Ninguém se sinta complexado por não entender muito bem o que acontece em "A Estrada Perdida" (Lost Highway). A estrada concebida por David Lynch é feita mesmo para que ali não só os personagens, como os espectadores, percam a direção.
Mas todo mundo terá o direito de se sentir surpreso, por várias razões, com este filme desconcertante, que parece estar para os anos 90 como "O Ano Passado em Marienbad", de Alain Resnais, estava para os 60.
Há diferenças, claro. Para começar, "Marienbad" não era um fenômeno imprevisível, na inquietação criativa dos 60. Os 90, ao contrário, têm se caracterizado por um conservadorismo narrativo que acostumou o público a filmes de sentido evidente -quando não rasteiro, o que é mais habitual.
Em segundo lugar, David Lynch tem ancorado a maior parte de seu trabalho na bizarria da moda e numa espécie de morbidez prêt-à-porter, que entra nos filmes como que para significar a sintonia do diretor com seu tempo.
"A Estrada Perdida" vai em outra direção. O problema é: em qual? De início, tudo parece muito bem: o músico Fred Madison (Bill Pullman), em crise conjugal, começa a receber fitas de vídeo em sua casa, das quais se pode inferir que ele e sua mulher, Renee (Patricia Arquette), vêm sendo filmados sigilosamente.
Uma dessas fitas mostrará, por fim, Fred ao lado da cama, com o corpo de Renee destroçado. A fita será a prova do assassinato. Fred é preso e condenado à morte.
Até aí, tudo já intriga o bastante, mas parece sugerir um pesadelo, em que registro em vídeo, realidade e alucinações se sobrepõem.
As coisas ficam realmente estranhas quando os guardas da prisão, ao olharem o interior da cela, vêem não mais Fred, mas Pete Dayton (Balthazar Getty).
Quebra-cabeça
No instante seguinte, Pete está em liberdade, e o acaso coloca-o em contato com uma bela mulher, Alice. Ora, Alice não é outra senão Patricia Arquette (só que loira, em vez de morena).
Desde então, podemos acreditar numa realidade alucinatória, em que Fred se converte em Pete, e Renee em Alice.
À medida que o filme se desenvolve, percebemos que não é tão simples assim, mas que Lynch organiza sua ficção jogando com as expectativas do espectador. No entanto, não existe um quadro "real" e outro "onírico" construídos simetricamente, ou em linhas paralelas.
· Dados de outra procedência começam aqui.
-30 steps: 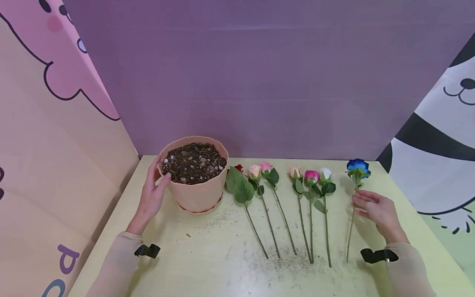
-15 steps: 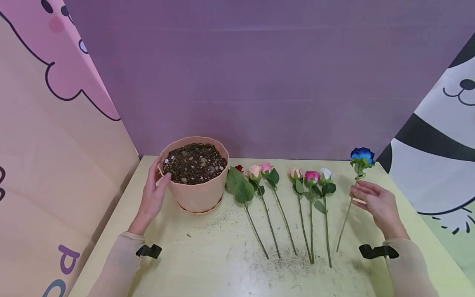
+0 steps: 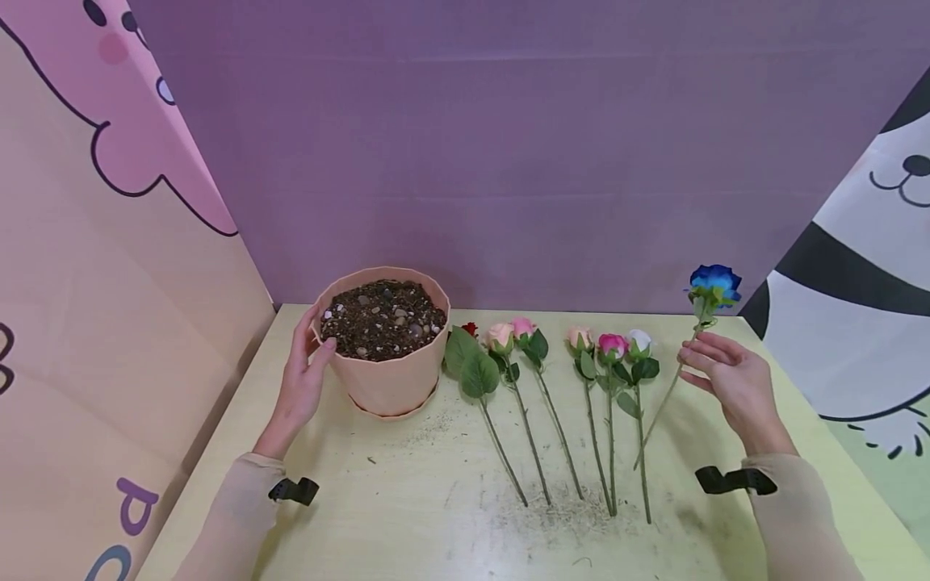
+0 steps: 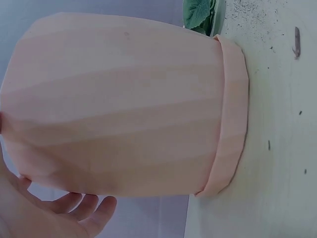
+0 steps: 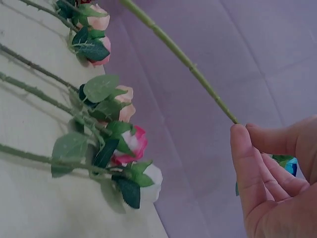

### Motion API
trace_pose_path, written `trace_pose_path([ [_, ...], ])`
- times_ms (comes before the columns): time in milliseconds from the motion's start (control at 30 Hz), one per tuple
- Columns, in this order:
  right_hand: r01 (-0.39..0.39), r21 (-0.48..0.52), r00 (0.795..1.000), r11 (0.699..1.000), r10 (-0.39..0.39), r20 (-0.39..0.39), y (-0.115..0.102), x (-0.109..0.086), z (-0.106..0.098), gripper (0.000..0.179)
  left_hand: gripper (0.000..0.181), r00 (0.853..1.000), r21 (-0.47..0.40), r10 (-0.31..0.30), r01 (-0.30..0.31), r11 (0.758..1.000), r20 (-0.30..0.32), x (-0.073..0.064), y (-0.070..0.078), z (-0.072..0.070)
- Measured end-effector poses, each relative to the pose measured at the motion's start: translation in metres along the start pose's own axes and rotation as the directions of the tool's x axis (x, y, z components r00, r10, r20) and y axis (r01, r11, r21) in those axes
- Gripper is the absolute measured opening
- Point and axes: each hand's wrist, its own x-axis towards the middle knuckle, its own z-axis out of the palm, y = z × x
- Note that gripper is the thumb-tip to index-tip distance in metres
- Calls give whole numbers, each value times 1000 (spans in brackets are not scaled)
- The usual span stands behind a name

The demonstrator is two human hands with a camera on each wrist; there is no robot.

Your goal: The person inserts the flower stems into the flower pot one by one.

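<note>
In the head view a pink flower pot [image 3: 385,386] filled with dark soil [image 3: 383,319] stands on the left of the table. My left hand [image 3: 299,379] holds its left side near the rim, thumb towards the front. The left wrist view shows fingertips [image 4: 105,210] against the pot's wall. My right hand [image 3: 734,387] pinches the stem of a blue artificial rose [image 3: 715,284] between thumb and fingers. This rose is raised and tilted, its bloom up to the right and its stem end down to the left. From the right wrist, the blue bloom is mostly hidden behind the hand.
Several artificial roses lie between the hands, including a pink one [image 3: 613,347], a white one [image 3: 640,342] and a mostly hidden red one [image 3: 469,328] beside the pot. Soil crumbs and fine debris [image 3: 559,516] dot the table [image 3: 407,516]. A purple backdrop [image 3: 508,161] rises behind.
My right hand has lifted the blue rose off the table and tilted it, its stem end swinging left above the white rose's stem. The left hand stays at the pot.
</note>
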Motion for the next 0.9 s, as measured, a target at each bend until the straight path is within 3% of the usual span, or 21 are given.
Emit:
trace_pose_path([
  [300, 37, 44, 999, 998, -38, 10, -15, 0, 22, 39, 64, 1000, -39, -4, 4, 999, 3, 2, -1, 1],
  [900, 105, 119, 994, 987, -107, 15, -35, 2, 53, 40, 63, 1000, -18, -15, 16, 1000, 5, 2, -3, -2],
])
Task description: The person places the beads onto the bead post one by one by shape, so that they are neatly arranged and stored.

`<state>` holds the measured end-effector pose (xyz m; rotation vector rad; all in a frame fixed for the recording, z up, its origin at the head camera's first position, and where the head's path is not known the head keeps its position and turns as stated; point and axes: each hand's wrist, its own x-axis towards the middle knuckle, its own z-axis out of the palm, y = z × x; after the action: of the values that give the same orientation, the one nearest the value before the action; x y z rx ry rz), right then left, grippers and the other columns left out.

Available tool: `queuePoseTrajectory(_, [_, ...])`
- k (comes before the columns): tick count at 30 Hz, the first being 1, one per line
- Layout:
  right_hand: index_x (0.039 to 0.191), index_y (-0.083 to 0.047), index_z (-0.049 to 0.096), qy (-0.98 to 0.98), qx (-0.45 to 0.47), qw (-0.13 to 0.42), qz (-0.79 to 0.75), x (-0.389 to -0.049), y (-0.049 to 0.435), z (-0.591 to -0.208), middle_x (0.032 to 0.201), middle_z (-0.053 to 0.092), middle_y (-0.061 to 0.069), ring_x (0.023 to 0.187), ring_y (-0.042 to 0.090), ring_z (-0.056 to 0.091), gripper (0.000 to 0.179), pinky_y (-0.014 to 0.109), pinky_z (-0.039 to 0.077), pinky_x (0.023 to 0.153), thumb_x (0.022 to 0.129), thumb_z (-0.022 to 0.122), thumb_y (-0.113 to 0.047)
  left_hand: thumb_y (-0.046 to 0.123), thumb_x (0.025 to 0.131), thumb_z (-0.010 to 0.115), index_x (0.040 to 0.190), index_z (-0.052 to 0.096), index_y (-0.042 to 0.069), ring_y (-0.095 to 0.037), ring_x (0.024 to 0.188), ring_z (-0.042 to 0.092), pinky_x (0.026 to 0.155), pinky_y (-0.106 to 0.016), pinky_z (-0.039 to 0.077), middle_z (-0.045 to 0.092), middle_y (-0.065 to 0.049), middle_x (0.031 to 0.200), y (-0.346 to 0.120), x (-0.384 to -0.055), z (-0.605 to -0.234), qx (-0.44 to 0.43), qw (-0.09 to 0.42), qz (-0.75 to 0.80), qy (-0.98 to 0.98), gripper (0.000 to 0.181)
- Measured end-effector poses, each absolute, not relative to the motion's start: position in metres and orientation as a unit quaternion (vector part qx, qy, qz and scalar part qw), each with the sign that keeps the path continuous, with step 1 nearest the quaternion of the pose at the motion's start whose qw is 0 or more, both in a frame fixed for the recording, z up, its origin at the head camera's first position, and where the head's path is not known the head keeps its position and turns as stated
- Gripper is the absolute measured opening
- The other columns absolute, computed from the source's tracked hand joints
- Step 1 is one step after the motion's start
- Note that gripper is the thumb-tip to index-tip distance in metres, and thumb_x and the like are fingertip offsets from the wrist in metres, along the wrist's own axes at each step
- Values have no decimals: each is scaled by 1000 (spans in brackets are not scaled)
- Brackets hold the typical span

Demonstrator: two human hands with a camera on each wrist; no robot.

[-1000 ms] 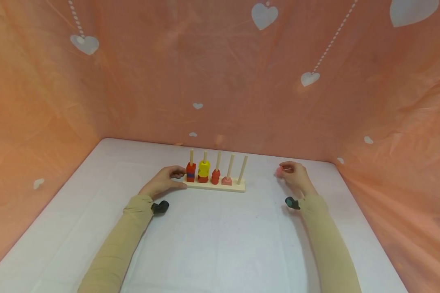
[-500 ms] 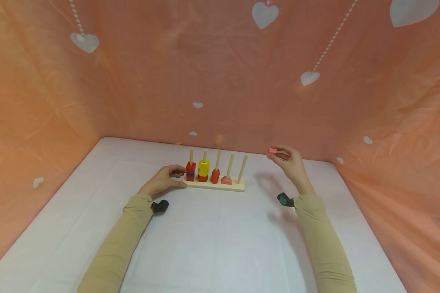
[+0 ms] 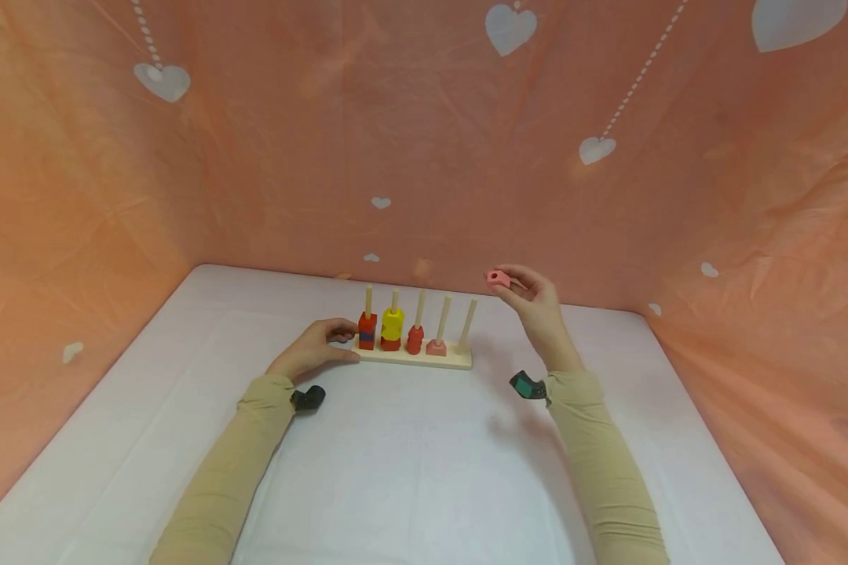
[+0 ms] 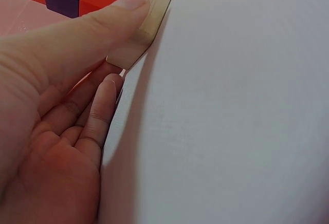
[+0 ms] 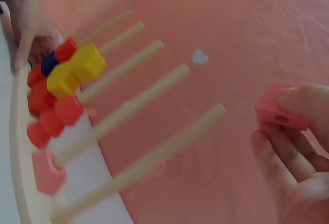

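Observation:
A wooden peg stacker [image 3: 415, 360] stands on the table with several upright pegs. Blocks sit on its pegs: red and blue on the leftmost, yellow above red beside it, then red ones, then a pink block [image 5: 47, 171]. The peg at the right end [image 5: 149, 160] is bare. My left hand [image 3: 316, 345] grips the left end of the base, thumb along the front edge [image 4: 131, 54] and fingers behind it. Raised above and right of the stacker, my right hand [image 3: 539, 308] pinches another pink block [image 5: 272, 108] between thumb and fingers; its hole shows.
A white-covered table [image 3: 410, 463] lies under both arms. Behind and at the sides hangs an orange-pink cloth [image 3: 424, 141] with white hearts. Small dark cameras sit on the left wrist [image 3: 308, 398] and right wrist [image 3: 528, 385].
The right hand has lifted the pink block off the table at the right and carried it up and left toward the stacker, turning it. The left hand stays in place.

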<state>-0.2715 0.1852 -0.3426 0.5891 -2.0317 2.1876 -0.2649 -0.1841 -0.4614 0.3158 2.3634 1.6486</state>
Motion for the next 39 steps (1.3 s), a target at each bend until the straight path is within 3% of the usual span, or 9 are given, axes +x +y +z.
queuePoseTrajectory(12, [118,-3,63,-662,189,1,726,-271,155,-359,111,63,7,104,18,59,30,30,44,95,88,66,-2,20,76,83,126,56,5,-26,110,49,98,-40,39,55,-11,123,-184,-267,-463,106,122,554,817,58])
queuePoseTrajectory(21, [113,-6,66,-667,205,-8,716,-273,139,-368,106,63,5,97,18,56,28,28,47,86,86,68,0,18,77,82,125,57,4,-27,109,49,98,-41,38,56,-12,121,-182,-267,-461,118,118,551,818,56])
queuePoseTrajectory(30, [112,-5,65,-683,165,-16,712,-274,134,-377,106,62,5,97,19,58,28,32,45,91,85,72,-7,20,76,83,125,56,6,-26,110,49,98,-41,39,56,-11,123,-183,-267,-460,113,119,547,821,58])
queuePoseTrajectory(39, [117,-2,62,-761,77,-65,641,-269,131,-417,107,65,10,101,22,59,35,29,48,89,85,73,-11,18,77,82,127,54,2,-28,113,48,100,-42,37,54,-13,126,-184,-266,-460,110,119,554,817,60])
O que existe são conjuntos de sinais que sugerem um sentido, uma direção, um fio que podemos acompanhar. Mas, como um quebra-cabeça com algumas peças danificadas, em nenhum momento o jogo se encaixa mansamente.
Ou seja, o sentido não se deixa domesticar, de maneira que em momento algum o espectador se acomoda. É como se Lynch seguisse a máxima de Antonin Artaud: sentido dado é sentido morto.
Em "A Estrada Perdida", todos os nossos referenciais (realidade, alucinação), aquilo que nos leva a vincular o sentido do filme a uma experiência passada, é sistematicamente varrido.
Em troca, "Estrada" nos oferece a oportunidade rara de observar o espetáculo como experiência em si, desenrolando-se à nossa frente e também em nós. Experiência da perda, do deslocamento, da agonia, do desentendimento.
Lynch propõe um desafio inusitado com este filme, não há dúvida, mas não maior do que as incertezas, dúvidas e desafios que compõem a realidade cotidiana e a necessidade que cada um experimenta de compreender um mundo que se abre a nós como clareza e evidência, para logo em seguida se exibir como opacidade e mistério.
David Lynch talvez tenha merecido em outros momentos que se colocasse, ao lado de seu nome, um vasto ponto de interrogação sobre seus reais méritos. Com "Estrada", a interrogação desvia-se para outro ponto.
Como toda empreitada formalista, pesa sobre ela a dúvida que Eric Rohmer formulou sobre "Marienbad": "É uma porta que se abre, mas que não dá em parte alguma".
O tempo dirá se "A Estrada Perdida" é uma obra-prima do fim de século ou um exercício de brilho. A primeira hipótese parece mais pertinente. Em todo caso, Lynch fez um filme impressionante.